### Description of the task
Within the data that follows, set down exactly the lines from the one containing "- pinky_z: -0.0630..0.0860" through the one containing "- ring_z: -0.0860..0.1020", both ends included.

--*--

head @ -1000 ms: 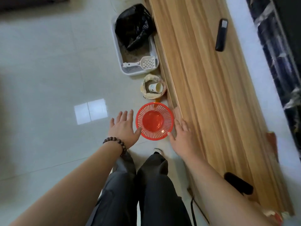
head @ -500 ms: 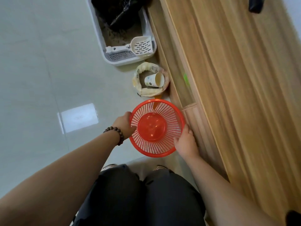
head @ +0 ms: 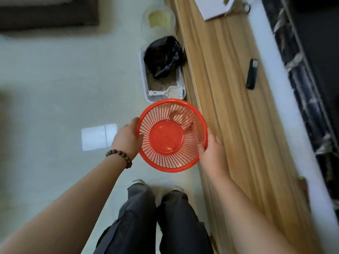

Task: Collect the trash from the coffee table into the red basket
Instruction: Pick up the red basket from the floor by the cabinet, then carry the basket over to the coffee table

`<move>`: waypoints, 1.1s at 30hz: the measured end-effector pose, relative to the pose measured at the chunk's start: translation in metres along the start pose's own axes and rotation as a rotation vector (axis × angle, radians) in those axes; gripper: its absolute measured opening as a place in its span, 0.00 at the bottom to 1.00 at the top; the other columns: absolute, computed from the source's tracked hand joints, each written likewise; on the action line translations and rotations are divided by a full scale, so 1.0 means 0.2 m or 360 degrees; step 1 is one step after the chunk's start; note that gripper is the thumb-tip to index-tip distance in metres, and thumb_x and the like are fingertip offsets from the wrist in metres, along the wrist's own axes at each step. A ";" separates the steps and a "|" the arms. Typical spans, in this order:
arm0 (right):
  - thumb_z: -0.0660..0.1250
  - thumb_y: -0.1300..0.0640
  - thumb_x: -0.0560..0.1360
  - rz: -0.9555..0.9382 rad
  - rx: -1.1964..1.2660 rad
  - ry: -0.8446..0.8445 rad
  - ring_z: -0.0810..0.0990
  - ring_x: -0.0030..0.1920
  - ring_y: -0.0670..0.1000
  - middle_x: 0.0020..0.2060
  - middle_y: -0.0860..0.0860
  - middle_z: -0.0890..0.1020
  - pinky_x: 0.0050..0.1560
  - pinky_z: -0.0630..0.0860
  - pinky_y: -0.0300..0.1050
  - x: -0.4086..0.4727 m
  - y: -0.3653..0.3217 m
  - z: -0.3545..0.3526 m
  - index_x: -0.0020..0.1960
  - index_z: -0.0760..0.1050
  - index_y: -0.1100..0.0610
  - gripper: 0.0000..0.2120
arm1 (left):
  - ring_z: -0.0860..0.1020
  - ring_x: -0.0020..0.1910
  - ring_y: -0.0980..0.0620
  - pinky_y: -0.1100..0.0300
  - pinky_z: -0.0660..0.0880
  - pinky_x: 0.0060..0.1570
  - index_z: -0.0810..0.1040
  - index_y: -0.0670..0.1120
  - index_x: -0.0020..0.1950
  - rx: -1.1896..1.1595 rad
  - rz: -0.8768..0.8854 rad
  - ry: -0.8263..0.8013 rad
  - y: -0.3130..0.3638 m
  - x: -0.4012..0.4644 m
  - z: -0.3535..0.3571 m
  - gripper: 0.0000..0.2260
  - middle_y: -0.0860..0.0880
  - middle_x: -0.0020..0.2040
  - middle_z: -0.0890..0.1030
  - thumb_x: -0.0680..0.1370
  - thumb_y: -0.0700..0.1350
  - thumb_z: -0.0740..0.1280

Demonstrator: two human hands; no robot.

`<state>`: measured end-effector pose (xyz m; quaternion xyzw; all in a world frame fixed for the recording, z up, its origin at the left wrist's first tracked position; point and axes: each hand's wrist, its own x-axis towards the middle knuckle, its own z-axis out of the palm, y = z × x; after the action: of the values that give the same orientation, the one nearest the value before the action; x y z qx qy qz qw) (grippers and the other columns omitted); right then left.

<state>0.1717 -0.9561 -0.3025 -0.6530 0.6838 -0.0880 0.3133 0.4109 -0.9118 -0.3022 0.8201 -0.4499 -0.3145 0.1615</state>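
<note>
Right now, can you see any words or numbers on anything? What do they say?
No words or numbers can be read anywhere.
The red basket, held by the left hand and right hand, is plain.
The black remote on the wooden table: any markings too small and blurred.

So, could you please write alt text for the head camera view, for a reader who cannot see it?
Seen from above, a standing person holds an empty red basket by its rim, left hand and right hand on opposite sides. It hangs over the pale tile floor beside a long wooden table bearing a black remote; a litter tray with a black bag lies beyond.
</note>
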 end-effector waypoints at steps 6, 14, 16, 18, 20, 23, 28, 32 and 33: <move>0.63 0.63 0.76 -0.0344 0.0019 0.0057 0.78 0.58 0.56 0.63 0.54 0.75 0.56 0.73 0.46 -0.12 -0.56 -0.57 0.74 0.61 0.52 0.28 | 0.79 0.42 0.45 0.55 0.73 0.41 0.70 0.48 0.71 -0.0096 -0.0056 0.0326 0.25 -0.32 -0.63 0.21 0.44 0.52 0.83 0.78 0.46 0.66; 0.61 0.64 0.76 -0.0836 0.0068 -0.0038 0.75 0.62 0.53 0.66 0.51 0.74 0.58 0.71 0.41 -0.12 -1.11 -0.76 0.73 0.63 0.52 0.27 | 0.79 0.43 0.45 0.54 0.76 0.41 0.70 0.48 0.71 -0.0247 -0.0171 0.0830 0.27 -0.58 -1.06 0.21 0.46 0.51 0.82 0.77 0.44 0.66; 0.61 0.64 0.77 -0.0939 0.0061 -0.0093 0.75 0.62 0.53 0.65 0.51 0.73 0.58 0.71 0.43 -0.11 -1.24 -0.73 0.73 0.62 0.51 0.26 | 0.78 0.43 0.47 0.56 0.73 0.41 0.69 0.49 0.72 -0.0230 -0.0251 0.0926 0.22 -0.63 -1.12 0.23 0.47 0.51 0.82 0.78 0.45 0.66; 0.60 0.63 0.77 -0.1038 0.0053 -0.0157 0.76 0.60 0.53 0.64 0.51 0.74 0.55 0.71 0.42 -0.11 -1.37 -0.67 0.73 0.62 0.51 0.25 | 0.78 0.42 0.48 0.57 0.72 0.40 0.69 0.49 0.72 -0.0249 -0.0331 0.1022 0.15 -0.67 -1.19 0.23 0.49 0.49 0.81 0.77 0.46 0.67; 0.60 0.62 0.77 -0.1121 0.0030 -0.0237 0.76 0.59 0.53 0.63 0.51 0.74 0.53 0.71 0.41 -0.12 -1.51 -0.60 0.73 0.63 0.50 0.25 | 0.78 0.40 0.48 0.56 0.72 0.39 0.71 0.50 0.70 -0.0323 -0.0401 0.1117 0.07 -0.72 -1.25 0.21 0.52 0.45 0.80 0.77 0.46 0.67; 0.60 0.60 0.78 -0.1244 -0.0040 -0.0384 0.76 0.59 0.53 0.63 0.51 0.74 0.59 0.75 0.48 -0.15 -1.73 -0.44 0.73 0.62 0.50 0.24 | 0.79 0.42 0.47 0.52 0.77 0.42 0.72 0.49 0.70 -0.0396 -0.0547 0.1212 -0.08 -0.78 -1.36 0.21 0.52 0.44 0.79 0.77 0.45 0.68; 0.58 0.55 0.79 -0.1498 -0.0122 -0.0556 0.76 0.58 0.49 0.60 0.50 0.75 0.54 0.75 0.43 -0.20 -2.14 -0.11 0.72 0.63 0.49 0.21 | 0.77 0.39 0.55 0.59 0.74 0.38 0.74 0.49 0.69 -0.0490 -0.0732 0.1414 -0.39 -0.82 -1.56 0.20 0.60 0.40 0.76 0.76 0.44 0.69; 0.59 0.51 0.79 -0.1617 -0.0126 -0.0669 0.76 0.50 0.44 0.56 0.48 0.78 0.48 0.76 0.41 -0.27 -2.55 0.23 0.69 0.66 0.46 0.18 | 0.77 0.39 0.58 0.60 0.72 0.37 0.75 0.49 0.66 -0.0563 -0.0861 0.1583 -0.68 -0.82 -1.80 0.19 0.59 0.40 0.78 0.75 0.42 0.69; 0.60 0.51 0.79 -0.1640 -0.0124 -0.0680 0.75 0.49 0.43 0.56 0.48 0.78 0.48 0.77 0.42 -0.30 -2.67 0.32 0.68 0.66 0.45 0.17 | 0.78 0.39 0.55 0.57 0.74 0.39 0.76 0.49 0.65 -0.0591 -0.0901 0.1608 -0.76 -0.82 -1.87 0.18 0.56 0.40 0.80 0.75 0.42 0.69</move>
<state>0.6503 -0.9516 -0.0509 -0.9173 0.2002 -0.0703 0.3370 0.6892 -0.6993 -0.0443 0.9138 -0.0198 0.0098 0.4055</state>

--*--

### Exercise result
  - pinky_z: -0.0630..0.0860
  - pinky_y: -0.0300..0.1050
  - x: -0.4086..0.4727 m
  - y: -0.3653..0.3217 m
  - z: -0.3545..0.3526 m
  - index_x: -0.0020..0.1960
  - index_z: -0.0760..0.1050
  - index_y: -0.1100..0.0610
  - gripper: 0.0000..0.2120
arm1 (left):
  - ring_z: -0.0860..0.1020

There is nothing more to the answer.